[WHAT NEEDS TO BE DONE]: With no addition or omission, return the entries below.

_____

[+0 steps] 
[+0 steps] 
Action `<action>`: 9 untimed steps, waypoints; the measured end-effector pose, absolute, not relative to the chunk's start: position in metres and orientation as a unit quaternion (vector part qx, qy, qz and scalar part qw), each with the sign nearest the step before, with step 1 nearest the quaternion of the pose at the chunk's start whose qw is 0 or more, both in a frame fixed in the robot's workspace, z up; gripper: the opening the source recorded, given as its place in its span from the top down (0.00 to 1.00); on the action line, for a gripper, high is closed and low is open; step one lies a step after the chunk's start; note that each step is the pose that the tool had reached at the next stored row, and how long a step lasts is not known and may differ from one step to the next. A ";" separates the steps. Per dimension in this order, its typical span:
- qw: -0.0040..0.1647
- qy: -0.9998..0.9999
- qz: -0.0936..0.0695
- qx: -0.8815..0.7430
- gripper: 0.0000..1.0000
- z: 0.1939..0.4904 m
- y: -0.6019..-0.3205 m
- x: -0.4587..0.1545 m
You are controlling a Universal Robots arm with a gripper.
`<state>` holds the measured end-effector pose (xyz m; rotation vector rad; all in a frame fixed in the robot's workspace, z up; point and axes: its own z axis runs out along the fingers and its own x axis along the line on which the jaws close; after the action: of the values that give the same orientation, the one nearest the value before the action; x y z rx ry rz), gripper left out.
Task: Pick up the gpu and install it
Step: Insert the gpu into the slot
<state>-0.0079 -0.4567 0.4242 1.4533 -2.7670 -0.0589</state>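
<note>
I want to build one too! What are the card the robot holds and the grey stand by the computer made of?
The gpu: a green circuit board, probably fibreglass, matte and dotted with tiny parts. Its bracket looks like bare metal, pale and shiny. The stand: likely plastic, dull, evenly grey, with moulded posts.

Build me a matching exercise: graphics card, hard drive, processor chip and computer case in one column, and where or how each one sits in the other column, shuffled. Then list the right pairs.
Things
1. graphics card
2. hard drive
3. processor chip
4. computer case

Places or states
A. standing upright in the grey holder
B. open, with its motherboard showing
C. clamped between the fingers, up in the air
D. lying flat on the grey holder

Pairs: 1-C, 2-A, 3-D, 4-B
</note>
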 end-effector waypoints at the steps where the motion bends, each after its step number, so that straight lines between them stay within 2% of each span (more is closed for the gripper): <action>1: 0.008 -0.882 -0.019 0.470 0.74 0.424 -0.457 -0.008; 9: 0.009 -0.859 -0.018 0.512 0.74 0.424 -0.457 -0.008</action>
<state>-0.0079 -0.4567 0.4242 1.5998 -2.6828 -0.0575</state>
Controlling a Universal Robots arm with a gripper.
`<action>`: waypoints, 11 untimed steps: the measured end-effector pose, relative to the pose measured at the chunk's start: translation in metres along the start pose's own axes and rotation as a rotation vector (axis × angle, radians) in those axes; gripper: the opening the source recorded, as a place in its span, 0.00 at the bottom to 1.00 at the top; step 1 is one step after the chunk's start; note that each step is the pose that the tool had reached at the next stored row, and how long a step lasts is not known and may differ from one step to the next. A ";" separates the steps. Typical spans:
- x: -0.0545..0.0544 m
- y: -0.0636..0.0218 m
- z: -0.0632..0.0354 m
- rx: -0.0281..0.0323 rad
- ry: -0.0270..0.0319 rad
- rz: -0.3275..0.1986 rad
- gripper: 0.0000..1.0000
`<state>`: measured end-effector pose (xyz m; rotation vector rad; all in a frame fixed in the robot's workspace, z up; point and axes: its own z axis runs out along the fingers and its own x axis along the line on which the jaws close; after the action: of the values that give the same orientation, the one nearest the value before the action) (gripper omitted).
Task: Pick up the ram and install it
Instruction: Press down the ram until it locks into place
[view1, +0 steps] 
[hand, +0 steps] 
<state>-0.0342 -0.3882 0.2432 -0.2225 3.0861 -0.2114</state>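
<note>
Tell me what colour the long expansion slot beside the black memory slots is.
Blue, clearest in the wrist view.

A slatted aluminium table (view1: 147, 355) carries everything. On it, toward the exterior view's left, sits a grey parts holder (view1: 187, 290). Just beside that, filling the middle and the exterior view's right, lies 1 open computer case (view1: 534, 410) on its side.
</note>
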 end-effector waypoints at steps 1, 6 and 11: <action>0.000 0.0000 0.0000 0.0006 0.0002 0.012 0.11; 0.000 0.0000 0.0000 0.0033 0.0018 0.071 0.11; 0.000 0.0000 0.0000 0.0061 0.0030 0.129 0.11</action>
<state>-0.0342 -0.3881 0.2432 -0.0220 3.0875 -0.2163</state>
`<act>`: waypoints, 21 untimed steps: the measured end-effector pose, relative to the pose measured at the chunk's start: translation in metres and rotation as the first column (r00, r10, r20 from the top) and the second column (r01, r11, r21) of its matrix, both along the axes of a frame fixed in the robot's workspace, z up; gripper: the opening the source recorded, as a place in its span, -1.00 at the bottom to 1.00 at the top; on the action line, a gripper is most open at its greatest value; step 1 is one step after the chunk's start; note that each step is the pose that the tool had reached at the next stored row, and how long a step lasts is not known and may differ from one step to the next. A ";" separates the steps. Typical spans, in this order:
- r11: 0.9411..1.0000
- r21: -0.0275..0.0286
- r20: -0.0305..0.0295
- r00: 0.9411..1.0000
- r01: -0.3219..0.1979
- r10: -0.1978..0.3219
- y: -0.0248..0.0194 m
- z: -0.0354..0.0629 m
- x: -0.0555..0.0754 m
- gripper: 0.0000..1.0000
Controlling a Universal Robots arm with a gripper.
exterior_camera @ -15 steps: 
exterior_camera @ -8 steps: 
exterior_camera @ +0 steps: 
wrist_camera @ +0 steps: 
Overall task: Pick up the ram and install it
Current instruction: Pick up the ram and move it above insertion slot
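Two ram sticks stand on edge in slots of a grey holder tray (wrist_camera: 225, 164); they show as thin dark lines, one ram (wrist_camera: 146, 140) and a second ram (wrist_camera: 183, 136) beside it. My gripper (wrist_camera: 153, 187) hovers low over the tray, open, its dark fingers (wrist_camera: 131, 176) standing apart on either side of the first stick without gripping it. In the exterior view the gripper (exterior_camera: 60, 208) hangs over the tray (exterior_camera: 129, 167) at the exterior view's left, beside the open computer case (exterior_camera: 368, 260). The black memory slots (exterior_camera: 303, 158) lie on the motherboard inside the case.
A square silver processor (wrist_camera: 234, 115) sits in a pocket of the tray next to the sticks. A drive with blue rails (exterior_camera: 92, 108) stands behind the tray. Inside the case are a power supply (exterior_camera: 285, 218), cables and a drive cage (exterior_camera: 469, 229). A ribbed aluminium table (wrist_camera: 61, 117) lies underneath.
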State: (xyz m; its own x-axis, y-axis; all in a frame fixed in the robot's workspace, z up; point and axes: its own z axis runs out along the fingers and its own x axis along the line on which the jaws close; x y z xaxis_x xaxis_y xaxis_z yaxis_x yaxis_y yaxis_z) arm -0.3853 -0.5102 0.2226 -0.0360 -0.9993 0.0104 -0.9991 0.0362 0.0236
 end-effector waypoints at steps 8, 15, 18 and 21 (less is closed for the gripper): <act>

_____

[EXERCISE OUTPUT]:
[+0 steps] 
[+0 steps] 
Action `<action>`: 9 untimed steps, waypoints; the measured end-effector pose, absolute, not relative to the chunk's start: position in metres and orientation as a unit quaternion (vector part qx, qy, qz and scalar part qw), each with the sign nearest the step before, with step 1 nearest the quaternion of the pose at the chunk's start whose qw is 0 or more, both in a frame fixed in the robot's workspace, z up; gripper: the opening the source recorded, given as its place in its span from the top down (0.00 to 1.00); on the action line, for a gripper, high is closed and low is open; step one lies a step after the chunk's start; note that each step is the pose that the tool had reached at the next stored row, and how long a step lasts is not known and may differ from one step to the next. A ";" separates the steps. Per dimension in this order, its typical span:
- qw: -0.0040..0.1647
- qy: -0.9998..0.9999
- qz: -0.0936..0.0695
- qx: -0.8815..0.7430
- gripper: 0.0000..1.0000
- z: 0.1939..0.4904 m
- y: -0.6019..-0.3205 m
- x: -0.4587..0.1545 m
You are controlling a Universal Robots arm with a gripper.
`<state>` holds the measured end-effector pose (xyz m; rotation vector rad; all in a frame fixed in the robot's workspace, z up; point and axes: its own z axis runs out along the fingers and its own x axis along the line on which the jaws close; after the action: of the values that give the same orientation, the one nearest the value before the action; x y z rx ry rz), gripper left out.
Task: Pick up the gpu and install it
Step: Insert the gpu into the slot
<state>-0.0079 -0.4567 0.4242 1.4533 -2.7670 -0.0589</state>
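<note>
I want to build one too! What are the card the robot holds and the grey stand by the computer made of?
The gpu: a green circuit board, probably fibreglass, matte and dotted with tiny parts. Its bracket looks like bare metal, pale and shiny. The stand: likely plastic, dull, evenly grey, with moulded posts.

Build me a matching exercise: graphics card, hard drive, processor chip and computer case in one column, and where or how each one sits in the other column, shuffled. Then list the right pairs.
Things
1. graphics card
2. hard drive
3. processor chip
4. computer case

Places or states
A. standing upright in the grey holder
B. open, with its motherboard showing
C. clamped between the fingers, up in the air
D. lying flat on the grey holder

Pairs: 1-C, 2-A, 3-D, 4-B
</note>
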 end-effector waypoints at the steps where the motion bends, each after its step number, so that straight lines between them stay within 2% of each span (more is closed for the gripper): <action>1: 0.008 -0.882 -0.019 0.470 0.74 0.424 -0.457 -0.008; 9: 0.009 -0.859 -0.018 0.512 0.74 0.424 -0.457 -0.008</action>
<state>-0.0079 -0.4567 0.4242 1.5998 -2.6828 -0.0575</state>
Controlling a Universal Robots arm with a gripper.
`<action>`: waypoints, 11 untimed steps: the measured end-effector pose, relative to the pose measured at the chunk's start: translation in metres along the start pose's own axes and rotation as a rotation vector (axis × angle, radians) in those axes; gripper: the opening the source recorded, as a place in its span, 0.00 at the bottom to 1.00 at the top; step 1 is one step after the chunk's start; note that each step is the pose that the tool had reached at the next stored row, and how long a step lasts is not known and may differ from one step to the next. A ";" separates the steps. Typical spans:
- x: -0.0545..0.0544 m
- y: -0.0636..0.0218 m
- z: -0.0632..0.0354 m
- rx: -0.0281..0.0323 rad
- ry: -0.0270..0.0319 rad
- rz: -0.3275..0.1986 rad
- gripper: 0.0000..1.0000
`<state>`: measured end-effector pose (xyz m; rotation vector rad; all in a frame fixed in the robot's workspace, z up; point and axes: its own z axis runs out along the fingers and its own x axis along the line on which the jaws close; after the action: of the values that give the same orientation, the one nearest the value before the action) (gripper omitted).
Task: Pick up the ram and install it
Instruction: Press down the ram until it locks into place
[view1, +0 steps] 
[hand, +0 steps] 
<state>-0.0342 -0.3882 0.2432 -0.2225 3.0861 -0.2114</state>
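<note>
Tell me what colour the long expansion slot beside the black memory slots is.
Blue, clearest in the wrist view.

A slatted aluminium table (view1: 147, 355) carries everything. On it, toward the exterior view's left, sits a grey parts holder (view1: 187, 290). Just beside that, filling the middle and the exterior view's right, lies 1 open computer case (view1: 534, 410) on its side.
</note>
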 end-effector waypoints at steps 1, 6 and 11: <action>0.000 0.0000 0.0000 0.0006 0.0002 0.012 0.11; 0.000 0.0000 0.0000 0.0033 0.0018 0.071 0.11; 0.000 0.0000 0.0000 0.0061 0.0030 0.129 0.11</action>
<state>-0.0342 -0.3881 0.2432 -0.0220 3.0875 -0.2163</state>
`<act>`: waypoints, 21 untimed steps: the measured end-effector pose, relative to the pose measured at the chunk's start: translation in metres and rotation as the first column (r00, r10, r20 from the top) and the second column (r01, r11, r21) of its matrix, both along the axes of a frame fixed in the robot's workspace, z up; gripper: the opening the source recorded, as a place in its span, -1.00 at the bottom to 1.00 at the top; on the action line, a gripper is most open at its greatest value; step 1 is one step after the chunk's start; note that each step is the pose that the tool had reached at the next stored row, and how long a step lasts is not known and may differ from one step to the next. A ";" separates the steps. Typical spans, in this order:
- r11: 0.9411..1.0000
- r21: -0.0275..0.0286
- r20: -0.0305..0.0295
- r00: 0.9411..1.0000
- r01: -0.3219..0.1979
- r10: -0.1978..0.3219
- y: -0.0248..0.0194 m
- z: -0.0354..0.0629 m
- x: -0.0555..0.0754 m
- gripper: 0.0000..1.0000
Controlling a Universal Robots arm with a gripper.
exterior_camera @ -15 steps: 
exterior_camera @ -8 steps: 
exterior_camera @ +0 steps: 
wrist_camera @ +0 steps: 
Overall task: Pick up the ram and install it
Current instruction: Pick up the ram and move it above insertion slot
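Two ram sticks stand on edge in slots of a grey holder tray (wrist_camera: 225, 164); they show as thin dark lines, one ram (wrist_camera: 146, 140) and a second ram (wrist_camera: 183, 136) beside it. My gripper (wrist_camera: 153, 187) hovers low over the tray, open, its dark fingers (wrist_camera: 131, 176) standing apart on either side of the first stick without gripping it. In the exterior view the gripper (exterior_camera: 60, 208) hangs over the tray (exterior_camera: 129, 167) at the exterior view's left, beside the open computer case (exterior_camera: 368, 260). The black memory slots (exterior_camera: 303, 158) lie on the motherboard inside the case.
A square silver processor (wrist_camera: 234, 115) sits in a pocket of the tray next to the sticks. A drive with blue rails (exterior_camera: 92, 108) stands behind the tray. Inside the case are a power supply (exterior_camera: 285, 218), cables and a drive cage (exterior_camera: 469, 229). A ribbed aluminium table (wrist_camera: 61, 117) lies underneath.
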State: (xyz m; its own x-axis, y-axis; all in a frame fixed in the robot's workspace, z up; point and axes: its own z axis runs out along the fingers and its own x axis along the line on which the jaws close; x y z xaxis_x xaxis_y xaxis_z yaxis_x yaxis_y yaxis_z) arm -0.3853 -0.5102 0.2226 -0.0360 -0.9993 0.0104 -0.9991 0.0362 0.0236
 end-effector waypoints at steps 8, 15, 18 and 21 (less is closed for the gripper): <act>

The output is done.